The input:
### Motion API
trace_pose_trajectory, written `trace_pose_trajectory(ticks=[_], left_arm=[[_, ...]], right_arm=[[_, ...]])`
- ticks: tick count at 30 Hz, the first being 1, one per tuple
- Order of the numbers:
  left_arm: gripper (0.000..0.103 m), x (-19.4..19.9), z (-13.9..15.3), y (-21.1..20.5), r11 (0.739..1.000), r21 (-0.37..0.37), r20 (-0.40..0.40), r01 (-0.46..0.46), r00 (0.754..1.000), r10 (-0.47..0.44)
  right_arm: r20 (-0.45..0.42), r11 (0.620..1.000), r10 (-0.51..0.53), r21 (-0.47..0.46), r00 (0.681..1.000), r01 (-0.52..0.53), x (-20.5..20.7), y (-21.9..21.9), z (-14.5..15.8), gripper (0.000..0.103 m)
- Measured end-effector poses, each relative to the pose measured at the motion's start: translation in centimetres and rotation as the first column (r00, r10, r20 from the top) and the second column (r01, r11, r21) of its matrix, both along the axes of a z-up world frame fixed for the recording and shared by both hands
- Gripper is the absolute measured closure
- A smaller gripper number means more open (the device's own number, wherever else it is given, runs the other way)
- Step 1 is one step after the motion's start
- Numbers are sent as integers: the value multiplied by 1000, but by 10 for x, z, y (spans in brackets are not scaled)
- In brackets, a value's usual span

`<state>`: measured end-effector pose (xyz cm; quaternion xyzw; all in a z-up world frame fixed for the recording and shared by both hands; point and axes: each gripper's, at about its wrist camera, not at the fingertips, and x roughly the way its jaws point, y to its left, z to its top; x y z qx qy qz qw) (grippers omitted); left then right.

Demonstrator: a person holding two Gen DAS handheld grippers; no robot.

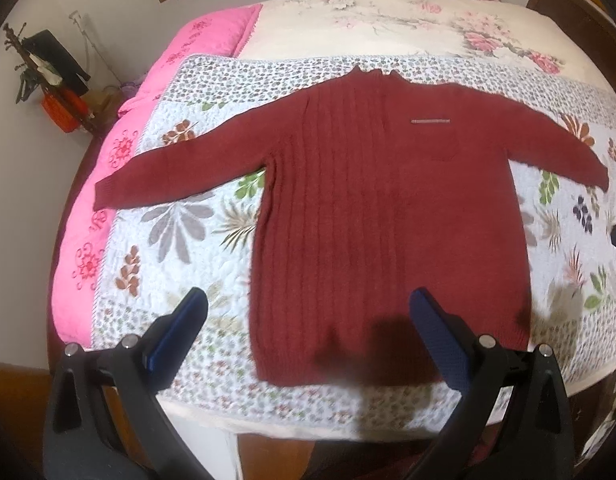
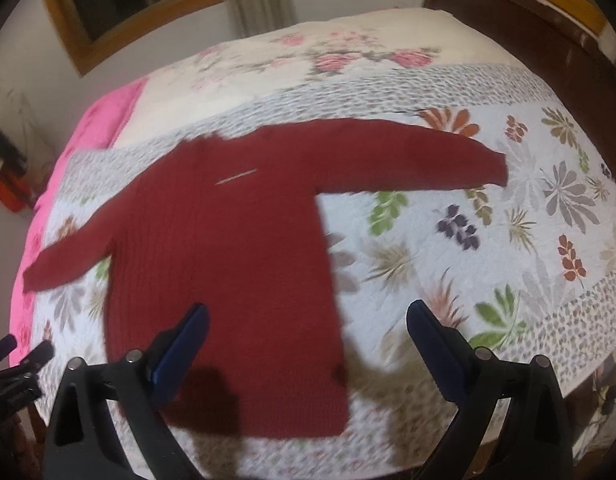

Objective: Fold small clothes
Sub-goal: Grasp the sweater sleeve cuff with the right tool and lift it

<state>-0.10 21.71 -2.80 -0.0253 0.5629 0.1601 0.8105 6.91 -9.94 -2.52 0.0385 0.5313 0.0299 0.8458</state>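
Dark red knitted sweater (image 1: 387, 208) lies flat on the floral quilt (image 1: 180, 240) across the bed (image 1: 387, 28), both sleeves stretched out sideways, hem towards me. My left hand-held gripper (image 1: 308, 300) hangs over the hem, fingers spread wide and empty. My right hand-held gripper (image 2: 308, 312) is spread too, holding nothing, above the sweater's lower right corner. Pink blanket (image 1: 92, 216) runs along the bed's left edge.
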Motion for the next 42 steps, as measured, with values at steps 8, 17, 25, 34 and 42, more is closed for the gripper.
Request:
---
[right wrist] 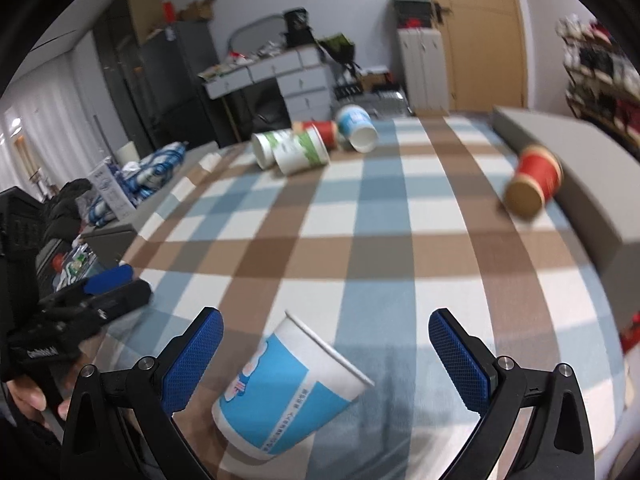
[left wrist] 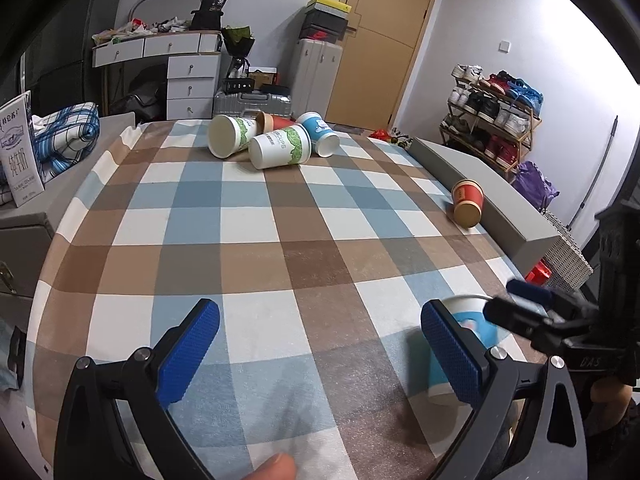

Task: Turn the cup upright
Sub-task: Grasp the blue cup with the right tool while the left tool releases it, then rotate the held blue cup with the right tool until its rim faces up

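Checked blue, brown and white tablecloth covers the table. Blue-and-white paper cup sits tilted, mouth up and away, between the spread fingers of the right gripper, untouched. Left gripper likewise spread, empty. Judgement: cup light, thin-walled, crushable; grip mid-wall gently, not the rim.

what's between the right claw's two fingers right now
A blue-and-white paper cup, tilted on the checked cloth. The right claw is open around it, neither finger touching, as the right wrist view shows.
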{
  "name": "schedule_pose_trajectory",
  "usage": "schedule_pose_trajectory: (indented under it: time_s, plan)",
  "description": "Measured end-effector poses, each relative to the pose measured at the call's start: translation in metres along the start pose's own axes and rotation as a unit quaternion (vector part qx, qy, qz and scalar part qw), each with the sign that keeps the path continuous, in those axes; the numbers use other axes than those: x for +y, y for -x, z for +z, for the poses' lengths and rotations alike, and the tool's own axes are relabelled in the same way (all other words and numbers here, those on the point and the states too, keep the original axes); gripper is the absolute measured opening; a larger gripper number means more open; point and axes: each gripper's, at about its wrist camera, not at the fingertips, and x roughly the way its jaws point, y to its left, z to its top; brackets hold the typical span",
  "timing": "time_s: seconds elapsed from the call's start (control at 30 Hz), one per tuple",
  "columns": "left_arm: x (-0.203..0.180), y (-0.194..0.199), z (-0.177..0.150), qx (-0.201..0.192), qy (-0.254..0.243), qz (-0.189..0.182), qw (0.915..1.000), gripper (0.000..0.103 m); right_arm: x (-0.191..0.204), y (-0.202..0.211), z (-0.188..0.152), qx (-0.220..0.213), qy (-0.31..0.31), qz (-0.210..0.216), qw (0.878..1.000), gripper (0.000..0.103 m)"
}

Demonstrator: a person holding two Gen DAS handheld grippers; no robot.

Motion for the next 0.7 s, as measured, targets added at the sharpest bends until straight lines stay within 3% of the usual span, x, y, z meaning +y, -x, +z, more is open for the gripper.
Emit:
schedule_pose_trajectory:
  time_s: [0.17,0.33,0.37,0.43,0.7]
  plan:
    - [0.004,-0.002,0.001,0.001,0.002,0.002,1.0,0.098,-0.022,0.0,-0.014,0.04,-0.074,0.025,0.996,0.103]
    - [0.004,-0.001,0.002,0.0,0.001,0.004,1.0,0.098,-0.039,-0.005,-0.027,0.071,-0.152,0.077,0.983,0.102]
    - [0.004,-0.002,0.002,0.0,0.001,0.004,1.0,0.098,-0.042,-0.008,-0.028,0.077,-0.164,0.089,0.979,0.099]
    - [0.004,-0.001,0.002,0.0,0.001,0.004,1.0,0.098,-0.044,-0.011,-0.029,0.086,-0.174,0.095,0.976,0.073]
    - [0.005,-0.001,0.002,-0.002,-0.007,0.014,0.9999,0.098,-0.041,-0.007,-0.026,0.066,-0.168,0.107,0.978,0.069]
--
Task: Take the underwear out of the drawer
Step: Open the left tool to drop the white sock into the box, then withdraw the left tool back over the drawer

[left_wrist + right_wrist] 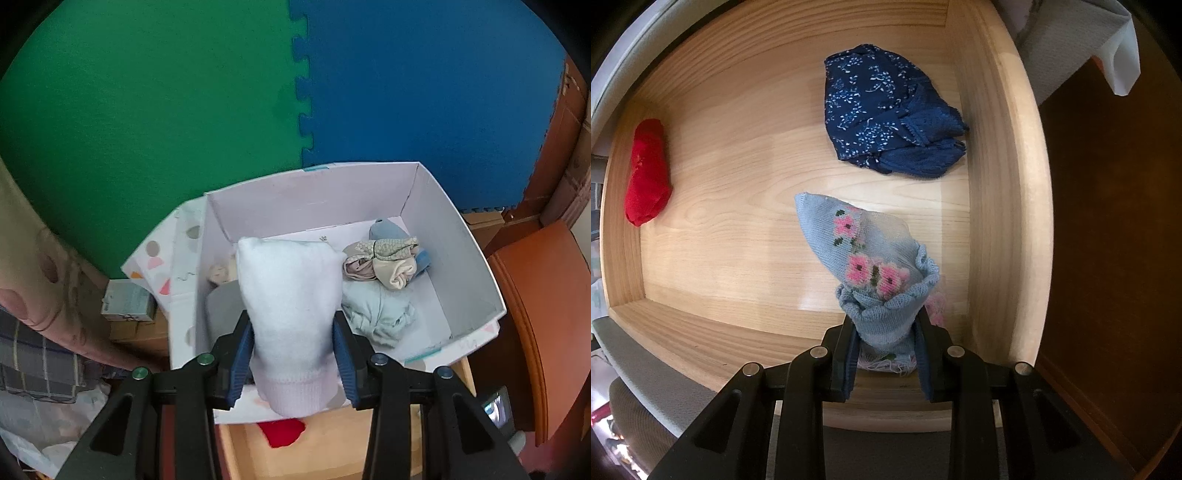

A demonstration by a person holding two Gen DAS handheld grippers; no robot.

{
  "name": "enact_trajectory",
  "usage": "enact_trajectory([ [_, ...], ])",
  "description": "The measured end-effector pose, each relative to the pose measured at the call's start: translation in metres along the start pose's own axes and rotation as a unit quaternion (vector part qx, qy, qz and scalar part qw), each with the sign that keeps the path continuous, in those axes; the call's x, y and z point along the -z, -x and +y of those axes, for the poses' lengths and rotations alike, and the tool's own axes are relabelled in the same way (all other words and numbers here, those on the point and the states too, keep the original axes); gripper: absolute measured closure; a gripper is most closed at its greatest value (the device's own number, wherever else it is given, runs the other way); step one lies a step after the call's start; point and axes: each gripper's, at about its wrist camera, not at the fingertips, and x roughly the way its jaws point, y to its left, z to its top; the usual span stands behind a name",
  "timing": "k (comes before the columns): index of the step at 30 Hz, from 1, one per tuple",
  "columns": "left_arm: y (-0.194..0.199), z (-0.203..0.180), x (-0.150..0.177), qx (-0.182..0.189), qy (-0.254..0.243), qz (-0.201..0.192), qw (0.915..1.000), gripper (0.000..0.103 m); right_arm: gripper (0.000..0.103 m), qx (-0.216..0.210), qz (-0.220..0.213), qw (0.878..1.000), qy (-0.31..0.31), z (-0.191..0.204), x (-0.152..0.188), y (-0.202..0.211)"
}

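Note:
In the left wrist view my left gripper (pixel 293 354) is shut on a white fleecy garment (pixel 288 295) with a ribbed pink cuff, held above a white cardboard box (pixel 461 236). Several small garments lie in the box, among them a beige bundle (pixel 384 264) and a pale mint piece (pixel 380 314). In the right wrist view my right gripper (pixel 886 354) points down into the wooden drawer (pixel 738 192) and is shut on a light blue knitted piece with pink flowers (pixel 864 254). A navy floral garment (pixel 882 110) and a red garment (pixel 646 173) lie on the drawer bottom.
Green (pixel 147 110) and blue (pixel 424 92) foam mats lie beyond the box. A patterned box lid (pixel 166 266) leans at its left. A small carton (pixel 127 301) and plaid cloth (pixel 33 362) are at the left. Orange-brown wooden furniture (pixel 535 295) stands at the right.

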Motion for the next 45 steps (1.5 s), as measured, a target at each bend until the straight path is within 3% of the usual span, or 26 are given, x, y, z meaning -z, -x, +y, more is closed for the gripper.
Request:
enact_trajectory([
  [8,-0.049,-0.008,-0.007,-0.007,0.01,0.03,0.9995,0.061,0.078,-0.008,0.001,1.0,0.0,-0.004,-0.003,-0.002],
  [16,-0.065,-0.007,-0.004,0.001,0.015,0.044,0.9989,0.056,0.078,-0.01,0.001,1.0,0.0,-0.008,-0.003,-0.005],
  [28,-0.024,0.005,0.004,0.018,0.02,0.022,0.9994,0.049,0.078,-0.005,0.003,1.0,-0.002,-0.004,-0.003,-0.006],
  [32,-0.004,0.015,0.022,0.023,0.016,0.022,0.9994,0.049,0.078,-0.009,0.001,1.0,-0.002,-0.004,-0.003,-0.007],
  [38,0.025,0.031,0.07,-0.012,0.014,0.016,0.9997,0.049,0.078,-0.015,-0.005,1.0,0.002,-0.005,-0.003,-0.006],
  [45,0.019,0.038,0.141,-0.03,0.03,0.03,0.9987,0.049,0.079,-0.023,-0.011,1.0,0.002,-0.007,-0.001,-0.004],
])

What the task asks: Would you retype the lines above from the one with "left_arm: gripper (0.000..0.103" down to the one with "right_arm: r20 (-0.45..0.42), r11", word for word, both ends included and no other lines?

Answer space:
  left_arm: gripper (0.000..0.103 m), x (-19.4..19.9), z (-13.9..15.3), y (-21.1..20.5), r11 (0.739..1.000), r21 (-0.37..0.37), r20 (-0.40..0.40), r01 (-0.46..0.46), r00 (0.754..1.000), r10 (-0.47..0.44)
  right_arm: r20 (-0.45..0.42), r11 (0.620..1.000), r10 (-0.51..0.53), r21 (-0.47..0.46), r00 (0.681..1.000), r01 (-0.52..0.53), x (-20.5..20.7), y (-21.9..21.9), z (-14.5..15.8), gripper (0.000..0.103 m)

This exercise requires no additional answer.